Bei den Maßnahmen, die gegen „Hartz IV“-Empfänger in Form von Streichungen ihrer Leistungen verhängt werden, geht es in erster Linie um eine Disziplinierung, die nicht selten unrechtmäßig ist. Dass 40 Prozent der Verfahren gegen die Sozialleistung für den Kläger erfolgreich ausgehen, zeigt, dass die Anwendung der Sanktionskeule oftmals willkürlich und damit schikanös angewandt wird. Ich gebe dem „Paritätischen Wohlfahrtsverband“ recht, der die Abschaffung dieses Instrumentes fordert – und damit auf eine bedingungslose Grundsicherung drängt, die dem Menschen den möglichen Freiraum zur individuellen Entfaltung seines Selbst geben würde.

Es ist ein Trugschluss zu glauben, wir seien dazu geschaffen, unseren Alltag auf dem Sofa vor dem Fernseher zu verbringen. Die Mehrheit ist gewillt, Arbeit aufzunehmen – denn sie gibt Sinn, Struktur und Ablenkung. Doch kaum jemand wird zeitnah in einen Job zurückfinden, wenn er von der Agentur gegängelt und für jedes Verfehlen gemaßregelt wird. Empfänger von Sozialleistungen sind keine Sklaven des Staates, sondern selbstbewusste Persönlichkeiten, die es in erster Linie zu fördern, statt ständig nur zu fordern gilt.

[Dennis Riehle]

Leserbrief zu
„Wie freiheitstauglich ist ein verurteilter Doppelmörder?“, WELT vom 19.01.2018

Gesellschaften tun sich schwer damit, Menschen zu vergeben. Das Vertrauen in diejenigen, die straffällig geworden sind, ist gering. Ihnen wird nicht zugetraut, sich zu wandeln. Besonders „Schwerverbrecher“ sollten dem Populismus vieler Stammtische gemäß ewig im Knast schmoren. Dabei ist unser Rechtsstaat nicht auf „lebenslang“ ausgerichtet. Ein ständiges Wegsperren widerspricht der Philosophie der Wiedereingliederung, die auch für Menschen gelten muss, die schwer an Schuld tragen. „Freiheitstauglich“ sind besonders die, die Buße tun.

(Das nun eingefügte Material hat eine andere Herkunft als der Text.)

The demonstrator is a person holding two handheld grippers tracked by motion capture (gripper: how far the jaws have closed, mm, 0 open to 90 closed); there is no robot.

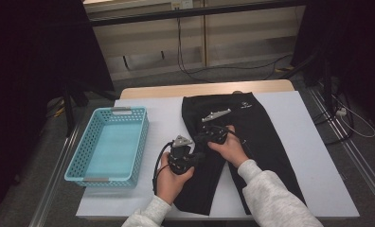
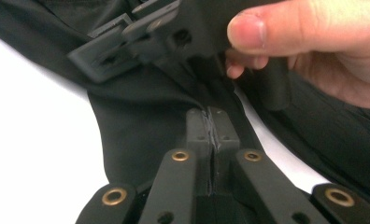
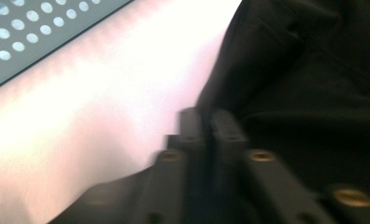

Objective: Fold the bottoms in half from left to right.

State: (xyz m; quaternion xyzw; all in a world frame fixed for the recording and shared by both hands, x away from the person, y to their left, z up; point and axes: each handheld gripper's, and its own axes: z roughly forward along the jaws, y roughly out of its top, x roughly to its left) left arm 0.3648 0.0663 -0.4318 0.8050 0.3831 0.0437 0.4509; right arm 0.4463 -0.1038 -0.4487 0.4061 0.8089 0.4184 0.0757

Denen, den ein Umdenken bescheinigt werden kann, dort, wo Sühne stattfindet, da muss auch die Chance auf Rückkehr ins Leben bestehen. Mit dem Credo „Aus den Augen, aus dem Sinn“, werden wir niemandem gerecht. Die dauerhafte Unterbringung in der Haft kostet nicht nur den Steuerzahler, sie läuft auch unserer Ethik der Freiheit zuwider, die jedem zugutekommen sollte, den wir nach ausgiebiger Prüfung, nach langer Beobachtung als den identifizieren, der eine Umkehr gewagt hat. Das Gefängnis, die Beschäftigung mit der eigenen Tat, sie kann verändern – und kann aus Menschen neue Persönlichkeiten machen.

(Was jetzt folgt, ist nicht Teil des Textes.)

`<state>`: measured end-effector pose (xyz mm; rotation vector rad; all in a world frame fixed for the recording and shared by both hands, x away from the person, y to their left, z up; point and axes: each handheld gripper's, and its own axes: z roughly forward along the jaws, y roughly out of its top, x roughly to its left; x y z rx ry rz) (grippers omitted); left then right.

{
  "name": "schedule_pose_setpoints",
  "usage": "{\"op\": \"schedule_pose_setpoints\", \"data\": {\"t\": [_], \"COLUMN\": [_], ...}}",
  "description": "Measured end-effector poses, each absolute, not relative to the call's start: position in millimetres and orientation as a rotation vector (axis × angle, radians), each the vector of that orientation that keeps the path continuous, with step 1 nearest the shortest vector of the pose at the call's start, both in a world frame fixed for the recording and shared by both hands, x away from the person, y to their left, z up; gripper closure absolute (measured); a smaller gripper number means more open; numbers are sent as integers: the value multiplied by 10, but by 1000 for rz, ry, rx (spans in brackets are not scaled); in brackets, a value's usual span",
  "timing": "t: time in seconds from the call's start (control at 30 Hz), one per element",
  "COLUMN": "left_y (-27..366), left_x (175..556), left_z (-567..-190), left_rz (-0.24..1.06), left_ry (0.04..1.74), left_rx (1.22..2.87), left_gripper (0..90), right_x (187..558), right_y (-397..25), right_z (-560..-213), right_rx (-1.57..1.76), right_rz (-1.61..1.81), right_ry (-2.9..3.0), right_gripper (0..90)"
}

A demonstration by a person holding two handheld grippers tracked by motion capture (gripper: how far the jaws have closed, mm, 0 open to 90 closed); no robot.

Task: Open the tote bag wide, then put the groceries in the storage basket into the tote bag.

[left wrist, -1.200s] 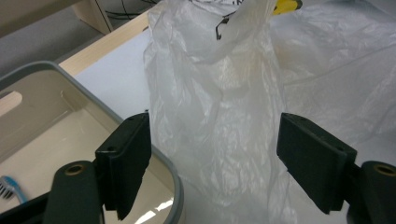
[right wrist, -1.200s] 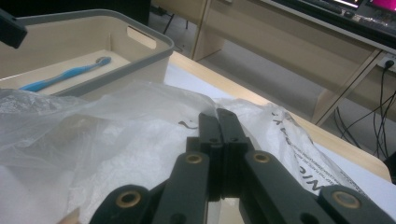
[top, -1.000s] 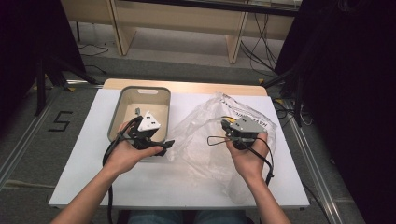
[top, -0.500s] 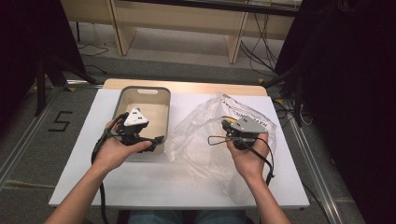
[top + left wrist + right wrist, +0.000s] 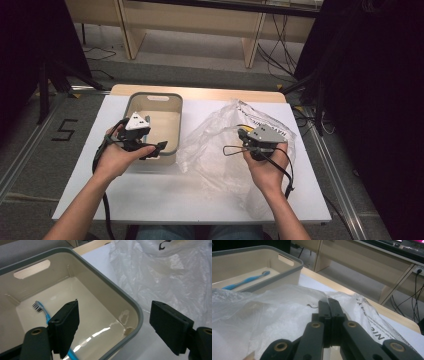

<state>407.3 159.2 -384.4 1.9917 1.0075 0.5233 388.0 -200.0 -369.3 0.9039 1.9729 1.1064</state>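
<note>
Beige plastic with a grey rim forms the tub (image 5: 176, 125) that is set on the left half of the white table (image 5: 150, 185). A blue toothbrush (image 5: 45, 312) is seen lying flat on the tub's floor in the left gripper view, its dark bristled head pointed toward the wall with the handle slot; in the right gripper view the toothbrush (image 5: 247, 280) is seen lengthwise inside the tub (image 5: 269, 267).

The left gripper (image 5: 152, 148) is held over the tub's near right corner, and its jaws are spread wide with nothing between them; in its own view the left gripper (image 5: 115, 325) is seen straddling the rim, one jaw above the tub's interior and the other above the table outside it.

A crumpled clear plastic bag (image 5: 215, 145) with dark printed lettering is spread over the right half of the table, just beside the tub. The right gripper (image 5: 242, 142) is held at the middle of the bag, and its jaws are pressed together; in its own view the right gripper (image 5: 328, 302) is seen closed with bag film (image 5: 274, 312) bunched at the tips, so a fold of the bag appears to be pinched.
</note>
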Motion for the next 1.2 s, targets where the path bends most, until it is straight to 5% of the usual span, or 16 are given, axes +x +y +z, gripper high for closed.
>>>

Es wird der Würde eines Jeden nicht gerecht, wenn wir unser Justizwesen auf das Verwahren fokussieren. Jede Möglichkeit, selbst Schwerverbrecher wieder in das öffentliche Dasein zu integrieren, erleichtert auch unser Gewissen. Denn Strafe allein, sie mag unsere Überlegenheit befördern. Gerechtigkeit ist aber erst hergestellt, wenn uns die Resozialisierung des Täters gelingt.